I am not going to quibble with Miller’s claim that there is a distinction between purpose and function, for I do not think it is relevant to my case against Dawkins. After all, in order for Dawkins to assess the morality of another’s actions he must not only know how the parts of a human being function and for what end (for example, the brain helps facilitate the acquisition of knowledge), he must also account for cases in which proper function is employed for the wrong end.

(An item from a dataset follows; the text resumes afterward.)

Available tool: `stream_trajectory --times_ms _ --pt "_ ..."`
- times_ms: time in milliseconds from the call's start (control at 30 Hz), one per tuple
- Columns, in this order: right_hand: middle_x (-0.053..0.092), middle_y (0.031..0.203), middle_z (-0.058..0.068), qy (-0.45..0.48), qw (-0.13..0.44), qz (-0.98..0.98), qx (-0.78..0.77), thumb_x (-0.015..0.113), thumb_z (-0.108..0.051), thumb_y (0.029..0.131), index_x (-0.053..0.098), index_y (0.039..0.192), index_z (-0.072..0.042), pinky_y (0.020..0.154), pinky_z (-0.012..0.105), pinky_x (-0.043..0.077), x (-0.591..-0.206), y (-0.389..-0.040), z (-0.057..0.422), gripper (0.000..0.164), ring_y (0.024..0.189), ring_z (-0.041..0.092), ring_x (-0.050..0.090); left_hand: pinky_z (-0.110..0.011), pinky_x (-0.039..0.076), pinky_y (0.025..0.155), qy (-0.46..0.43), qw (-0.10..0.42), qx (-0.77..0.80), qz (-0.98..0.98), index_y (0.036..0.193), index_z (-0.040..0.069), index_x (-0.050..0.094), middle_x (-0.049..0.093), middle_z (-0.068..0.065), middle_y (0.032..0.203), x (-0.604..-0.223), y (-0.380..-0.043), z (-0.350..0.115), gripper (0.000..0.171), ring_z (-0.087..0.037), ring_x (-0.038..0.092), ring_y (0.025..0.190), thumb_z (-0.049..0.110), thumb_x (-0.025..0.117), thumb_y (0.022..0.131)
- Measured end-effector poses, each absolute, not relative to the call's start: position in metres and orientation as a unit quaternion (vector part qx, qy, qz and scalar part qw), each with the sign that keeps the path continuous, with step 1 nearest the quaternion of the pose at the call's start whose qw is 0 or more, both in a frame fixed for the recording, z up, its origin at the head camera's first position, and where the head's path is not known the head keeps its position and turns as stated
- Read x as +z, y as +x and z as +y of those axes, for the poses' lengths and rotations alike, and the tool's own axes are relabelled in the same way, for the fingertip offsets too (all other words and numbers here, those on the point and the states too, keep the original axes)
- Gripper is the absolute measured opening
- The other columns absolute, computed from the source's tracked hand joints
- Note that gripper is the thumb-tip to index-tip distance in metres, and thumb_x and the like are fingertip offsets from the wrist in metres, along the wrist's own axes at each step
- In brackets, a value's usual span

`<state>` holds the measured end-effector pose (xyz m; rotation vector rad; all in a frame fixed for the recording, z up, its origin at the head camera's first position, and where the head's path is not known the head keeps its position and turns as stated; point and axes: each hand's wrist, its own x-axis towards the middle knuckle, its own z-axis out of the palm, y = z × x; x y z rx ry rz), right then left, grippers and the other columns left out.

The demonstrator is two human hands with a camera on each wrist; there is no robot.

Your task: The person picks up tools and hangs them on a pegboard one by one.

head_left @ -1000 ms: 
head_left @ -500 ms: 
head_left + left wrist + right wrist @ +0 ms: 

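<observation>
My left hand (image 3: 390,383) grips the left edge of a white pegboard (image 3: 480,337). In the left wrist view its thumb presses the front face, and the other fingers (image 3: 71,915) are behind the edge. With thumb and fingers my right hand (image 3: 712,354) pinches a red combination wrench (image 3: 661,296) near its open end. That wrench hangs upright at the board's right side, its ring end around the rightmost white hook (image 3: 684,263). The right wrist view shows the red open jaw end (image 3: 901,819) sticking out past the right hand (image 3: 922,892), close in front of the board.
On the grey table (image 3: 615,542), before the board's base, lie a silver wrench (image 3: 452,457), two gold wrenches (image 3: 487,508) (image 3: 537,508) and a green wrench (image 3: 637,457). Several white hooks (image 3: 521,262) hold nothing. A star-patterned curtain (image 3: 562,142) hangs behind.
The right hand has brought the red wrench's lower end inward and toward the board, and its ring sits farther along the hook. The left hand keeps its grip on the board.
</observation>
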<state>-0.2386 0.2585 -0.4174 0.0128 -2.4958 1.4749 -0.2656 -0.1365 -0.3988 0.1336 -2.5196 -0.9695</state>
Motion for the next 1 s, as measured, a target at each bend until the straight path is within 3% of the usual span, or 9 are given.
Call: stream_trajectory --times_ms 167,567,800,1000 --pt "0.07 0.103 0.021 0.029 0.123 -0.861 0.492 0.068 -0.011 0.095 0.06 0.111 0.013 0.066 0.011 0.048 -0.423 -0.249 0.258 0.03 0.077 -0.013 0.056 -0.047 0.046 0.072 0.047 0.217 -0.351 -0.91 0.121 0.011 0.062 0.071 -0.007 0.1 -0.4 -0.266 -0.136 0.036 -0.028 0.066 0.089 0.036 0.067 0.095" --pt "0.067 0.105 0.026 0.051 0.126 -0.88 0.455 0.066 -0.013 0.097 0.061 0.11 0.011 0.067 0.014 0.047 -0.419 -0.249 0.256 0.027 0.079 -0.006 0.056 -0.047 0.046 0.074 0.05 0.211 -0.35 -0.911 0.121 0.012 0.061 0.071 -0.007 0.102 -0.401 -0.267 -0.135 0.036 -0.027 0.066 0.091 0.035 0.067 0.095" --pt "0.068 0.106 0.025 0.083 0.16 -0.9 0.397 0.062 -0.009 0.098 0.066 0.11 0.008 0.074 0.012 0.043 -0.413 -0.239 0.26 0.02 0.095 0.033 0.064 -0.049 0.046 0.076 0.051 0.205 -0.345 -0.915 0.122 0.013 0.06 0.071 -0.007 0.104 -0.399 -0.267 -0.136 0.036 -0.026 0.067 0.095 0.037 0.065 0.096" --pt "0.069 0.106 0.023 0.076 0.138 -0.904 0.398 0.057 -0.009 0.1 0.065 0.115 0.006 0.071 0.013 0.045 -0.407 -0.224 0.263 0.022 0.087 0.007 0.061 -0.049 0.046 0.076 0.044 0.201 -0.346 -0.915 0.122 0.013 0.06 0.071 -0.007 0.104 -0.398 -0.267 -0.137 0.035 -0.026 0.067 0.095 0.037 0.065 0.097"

So, in the case of Kurt Wise, what troubles Dawkins is not that Wise did not use his brain to acquire knowledge, for no one including Dawkins is calling into question Wise’s intelligence and depth of learning. Rather, Dawkins does not think that Wise acted virtuously in light of his intelligence, depth of learning, and knowledge. But such a judgment is not conditioned exclusively upon the parts of a human being and their proper function. It is conditioned upon both what it means to be a human being as a whole and how as a human being one ought to employ one’s constituent parts for a virtuous end. This is why I wrote in my original entry that "the notion of a ‘proper function’ . . . coupled with [emphasis added] the observation that certain perfections grounded in basic capacities have been impermissibly obstructed from maturing, is assumed in the very judgment Dawkins makes."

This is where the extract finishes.